Landfill officials have denied this and cited millions spent in relocation for several months last year before the landfill abruptly ended the fund at the end of February, two months after the landfill’s closure.  

The company said the timing of the letter was related to “incomplete and inaccurate information” that’s being spread about the elevated landfill temperature event, which is the source of the landfill’s pollution.  

“Chiquita has taken significant steps to contain and manage this complex reaction, including using customized technologies and implementing robust strategies recommended by our technical experts,” read a statement Monday afternoon from Chiquita Canyon, sent via email by John Musella, spokesman for the landfill. “We have worked hand-in-glove with local, state, and federal regulatory bodies throughout this ETLF event.” 

It called claims from the community otherwise are “unfounded and baseless.” 

The landfill said the reaction and smell have been getting better, despite direct claims from county and state officials that the opposite was true.  

Air officials have said with evidence the landfill’s reaction size has doubled, with no end in sight. 

Chiquita’s flyer also dismissed any potential cancer concerns, using language that Barger said was misleading. 
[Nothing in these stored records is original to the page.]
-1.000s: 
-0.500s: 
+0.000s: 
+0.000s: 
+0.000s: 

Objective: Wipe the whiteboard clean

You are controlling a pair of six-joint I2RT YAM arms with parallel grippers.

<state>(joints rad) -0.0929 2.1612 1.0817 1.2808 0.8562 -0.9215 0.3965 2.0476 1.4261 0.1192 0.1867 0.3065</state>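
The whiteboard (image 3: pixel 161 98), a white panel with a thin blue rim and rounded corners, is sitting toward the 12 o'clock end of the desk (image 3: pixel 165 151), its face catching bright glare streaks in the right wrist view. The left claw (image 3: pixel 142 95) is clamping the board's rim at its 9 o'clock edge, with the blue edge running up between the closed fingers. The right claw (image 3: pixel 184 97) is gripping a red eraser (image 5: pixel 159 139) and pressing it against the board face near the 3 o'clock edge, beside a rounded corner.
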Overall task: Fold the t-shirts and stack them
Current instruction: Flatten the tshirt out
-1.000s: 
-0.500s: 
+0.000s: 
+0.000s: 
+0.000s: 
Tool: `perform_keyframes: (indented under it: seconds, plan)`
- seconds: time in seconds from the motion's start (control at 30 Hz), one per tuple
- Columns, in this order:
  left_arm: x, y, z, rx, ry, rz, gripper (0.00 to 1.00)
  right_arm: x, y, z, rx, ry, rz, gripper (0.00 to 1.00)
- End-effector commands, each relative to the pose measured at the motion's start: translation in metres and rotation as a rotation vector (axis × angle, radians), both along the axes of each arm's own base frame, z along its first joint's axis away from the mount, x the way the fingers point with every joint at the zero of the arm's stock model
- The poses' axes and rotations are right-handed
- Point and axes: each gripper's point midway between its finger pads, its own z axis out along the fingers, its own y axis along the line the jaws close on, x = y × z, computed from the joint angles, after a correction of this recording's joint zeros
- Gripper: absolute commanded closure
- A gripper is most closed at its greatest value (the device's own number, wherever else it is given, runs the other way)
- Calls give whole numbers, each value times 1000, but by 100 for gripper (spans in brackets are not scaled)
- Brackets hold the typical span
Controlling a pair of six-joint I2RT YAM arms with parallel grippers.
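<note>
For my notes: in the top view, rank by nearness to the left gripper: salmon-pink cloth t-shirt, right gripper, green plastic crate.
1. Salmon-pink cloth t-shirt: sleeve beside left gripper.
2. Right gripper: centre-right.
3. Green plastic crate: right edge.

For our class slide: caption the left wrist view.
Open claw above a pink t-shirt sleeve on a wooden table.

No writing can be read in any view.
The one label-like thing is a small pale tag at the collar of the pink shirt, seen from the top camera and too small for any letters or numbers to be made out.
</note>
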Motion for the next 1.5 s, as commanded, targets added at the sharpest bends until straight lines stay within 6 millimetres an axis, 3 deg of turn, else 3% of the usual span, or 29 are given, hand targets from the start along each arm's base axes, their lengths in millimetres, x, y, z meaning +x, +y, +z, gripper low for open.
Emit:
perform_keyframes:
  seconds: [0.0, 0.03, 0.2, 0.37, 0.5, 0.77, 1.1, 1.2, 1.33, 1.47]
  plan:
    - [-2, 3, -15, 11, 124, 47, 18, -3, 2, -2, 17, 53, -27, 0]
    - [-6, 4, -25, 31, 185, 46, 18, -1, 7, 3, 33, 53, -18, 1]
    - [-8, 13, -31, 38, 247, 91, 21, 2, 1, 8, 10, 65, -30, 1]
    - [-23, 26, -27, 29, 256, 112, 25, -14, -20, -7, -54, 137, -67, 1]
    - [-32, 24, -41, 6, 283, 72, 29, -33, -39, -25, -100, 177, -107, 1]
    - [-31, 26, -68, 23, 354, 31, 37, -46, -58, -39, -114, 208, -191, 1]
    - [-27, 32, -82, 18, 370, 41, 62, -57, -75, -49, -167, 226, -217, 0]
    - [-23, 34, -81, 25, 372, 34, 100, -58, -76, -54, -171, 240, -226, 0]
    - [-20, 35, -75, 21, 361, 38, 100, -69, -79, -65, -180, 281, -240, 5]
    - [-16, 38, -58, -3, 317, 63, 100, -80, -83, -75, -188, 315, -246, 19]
Barger said that, while there’s been no proven link yet, that doesn’t mean one does not exist. Health officials are still working on challenges in analyzing the data from the cancer-cluster claims, such as inconsistencies in the local housing tract maps, according to officials.  

“The state’s Department of Public Health has committed to releasing updated analyses when more complete data becomes available, and I will continue to push for that transparency,” Barger wrote in the email.  
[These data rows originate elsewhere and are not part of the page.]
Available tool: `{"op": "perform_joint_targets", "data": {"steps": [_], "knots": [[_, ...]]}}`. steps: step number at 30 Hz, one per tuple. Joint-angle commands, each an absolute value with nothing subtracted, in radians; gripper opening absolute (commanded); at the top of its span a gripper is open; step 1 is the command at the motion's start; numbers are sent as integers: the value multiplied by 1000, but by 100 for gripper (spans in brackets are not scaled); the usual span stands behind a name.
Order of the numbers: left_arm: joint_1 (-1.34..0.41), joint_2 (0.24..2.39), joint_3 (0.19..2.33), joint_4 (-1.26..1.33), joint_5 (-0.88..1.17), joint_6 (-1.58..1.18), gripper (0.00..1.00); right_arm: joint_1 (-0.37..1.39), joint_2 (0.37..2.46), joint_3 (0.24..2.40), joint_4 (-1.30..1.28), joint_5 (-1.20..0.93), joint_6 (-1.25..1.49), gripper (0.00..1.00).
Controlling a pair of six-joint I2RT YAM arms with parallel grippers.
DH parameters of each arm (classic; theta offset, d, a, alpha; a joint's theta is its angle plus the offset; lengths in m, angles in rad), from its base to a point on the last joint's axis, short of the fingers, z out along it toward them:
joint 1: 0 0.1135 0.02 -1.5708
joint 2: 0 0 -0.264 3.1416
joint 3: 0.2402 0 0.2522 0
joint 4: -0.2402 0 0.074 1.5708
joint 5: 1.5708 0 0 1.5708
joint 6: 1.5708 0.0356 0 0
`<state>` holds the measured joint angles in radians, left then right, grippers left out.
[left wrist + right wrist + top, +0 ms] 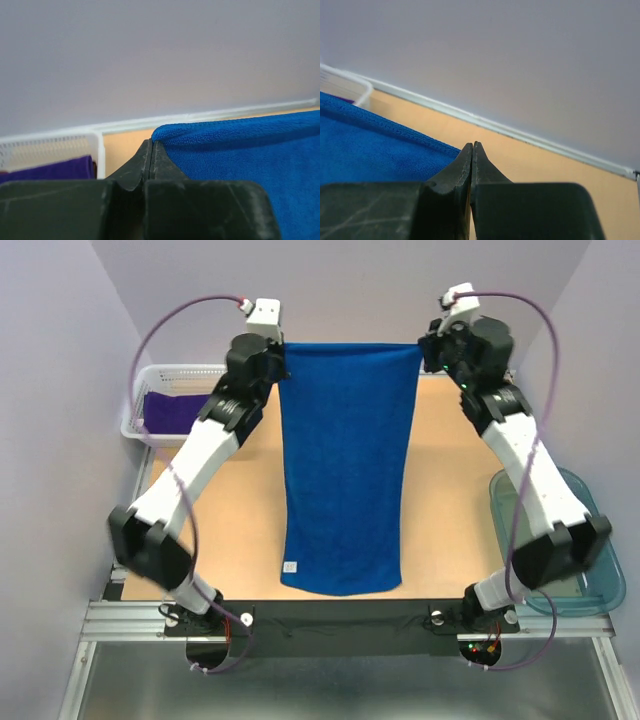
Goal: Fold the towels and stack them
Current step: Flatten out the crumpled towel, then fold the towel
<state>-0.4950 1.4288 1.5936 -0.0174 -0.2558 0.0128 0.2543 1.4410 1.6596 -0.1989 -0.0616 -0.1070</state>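
One blue towel (345, 470), corners in jaws

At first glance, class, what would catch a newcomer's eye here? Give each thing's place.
The blue towel dominates the middle, its two far corners pinched by the left hand and right hand, both shut. A purple towel lies in the white basket at the far left of the table.

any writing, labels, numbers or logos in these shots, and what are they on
No text can be read in any view.
White label at the near-left corner of the blue towel: too small to read, if it carries print at all.
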Motion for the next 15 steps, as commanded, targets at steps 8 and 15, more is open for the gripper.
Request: {"op": "perform_joint_targets", "data": {"steps": [8, 15], "knots": [[-351, 1949, 1887, 81, -216, -6, 0, 207, 1865, 1775, 25, 31, -225, 0], [-311, 2023, 1840, 112, -129, -15, 0, 207, 1945, 1723, 41, -47, -261, 1]]}}
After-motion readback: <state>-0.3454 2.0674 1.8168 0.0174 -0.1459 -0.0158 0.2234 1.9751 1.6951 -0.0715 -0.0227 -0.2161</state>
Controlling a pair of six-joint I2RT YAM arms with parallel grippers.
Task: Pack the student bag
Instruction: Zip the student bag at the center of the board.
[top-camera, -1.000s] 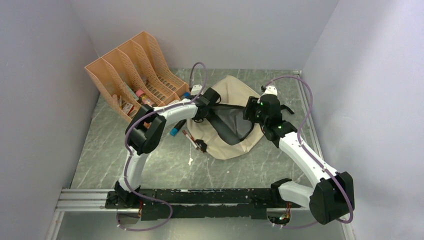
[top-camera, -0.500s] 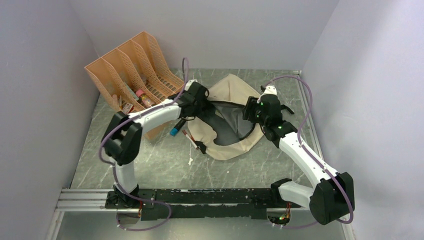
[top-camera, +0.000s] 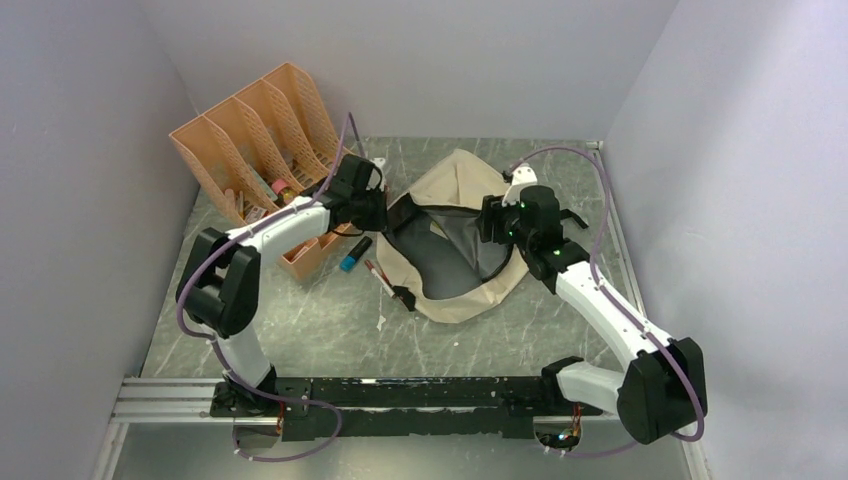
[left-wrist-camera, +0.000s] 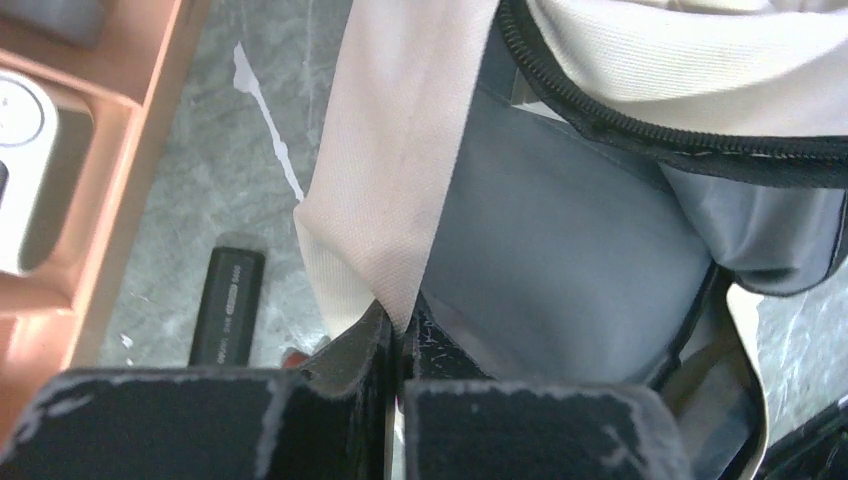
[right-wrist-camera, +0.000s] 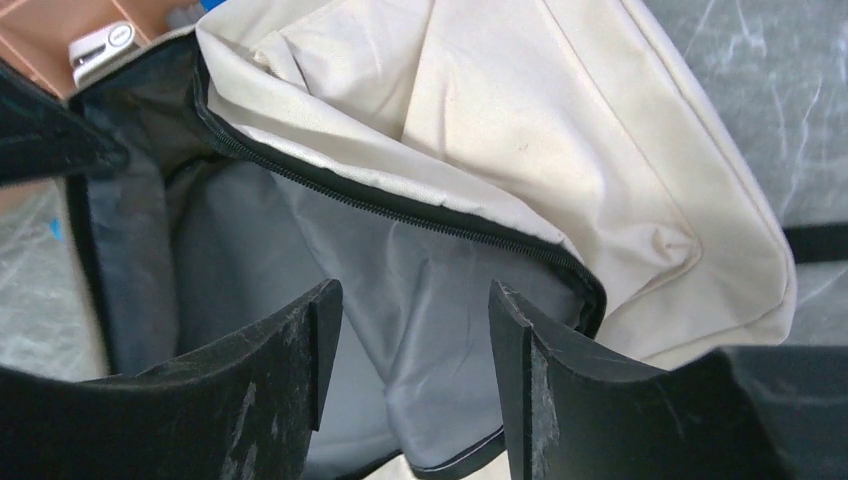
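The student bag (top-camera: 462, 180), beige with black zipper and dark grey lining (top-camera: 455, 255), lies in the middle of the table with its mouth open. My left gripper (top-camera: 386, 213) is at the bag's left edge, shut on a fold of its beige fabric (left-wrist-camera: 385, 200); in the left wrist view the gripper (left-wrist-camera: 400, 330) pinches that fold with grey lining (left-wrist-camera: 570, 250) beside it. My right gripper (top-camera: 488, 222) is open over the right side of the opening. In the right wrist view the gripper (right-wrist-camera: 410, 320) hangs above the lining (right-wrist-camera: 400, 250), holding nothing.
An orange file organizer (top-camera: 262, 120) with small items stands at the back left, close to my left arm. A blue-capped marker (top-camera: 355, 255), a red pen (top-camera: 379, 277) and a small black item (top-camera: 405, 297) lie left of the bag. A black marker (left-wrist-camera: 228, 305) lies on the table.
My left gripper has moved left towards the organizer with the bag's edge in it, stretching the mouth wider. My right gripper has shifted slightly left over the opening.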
The Los Angeles Cancer Surveillance Program, which conducted the initial survey on behalf of the USC Keck School of Medicine, did not respond to a request for comment Monday.  
At the L.A. County-Chiquita court hearing, Judge Maame Ewusi-Mensah Frimpong is expected to rule on a request for a mandatory preliminary injunction against Waste Connections and Chiquita Canyon, demanding that it resume the assistance program it ended four months ago. 

The county estimates the cost of helping the 938 households that saw the highest number of complaints with $4,000 a month for six months would cost approximately $22.5 million. 

Jennifer Elkins, president of the Val Verde Civic Association, said in a statement sent via text message Monday that the landfill has been misleading community members for years and they are tired of being “gaslighted.”  

“The truth is, there is not enough being done to protect residents. We are experiencing both short-term and long-term health impacts,” she wrote. “It is a slap in the face for the landfill to put flyers on our doorsteps stating that, ‘There are no potential health impacts attributable to the emissions from the landfill.’” 

The county said the funds that aren’t used for relocation can help the thousands of others in the community who have been impacted by the landfill. 

“Any funds not used for relocation could be allocated to the 2,476 households that made complaints resulting in NOVs, to allow those households to harden their homes against the odor,” according to the motion filed by L.A. County Counsel. “Relocating residents for six months gives defendants time to abate their nuisance and control the odors.” 

The landfill has garnered close to 30,000 complaints in the more than two years since its most recent problems began.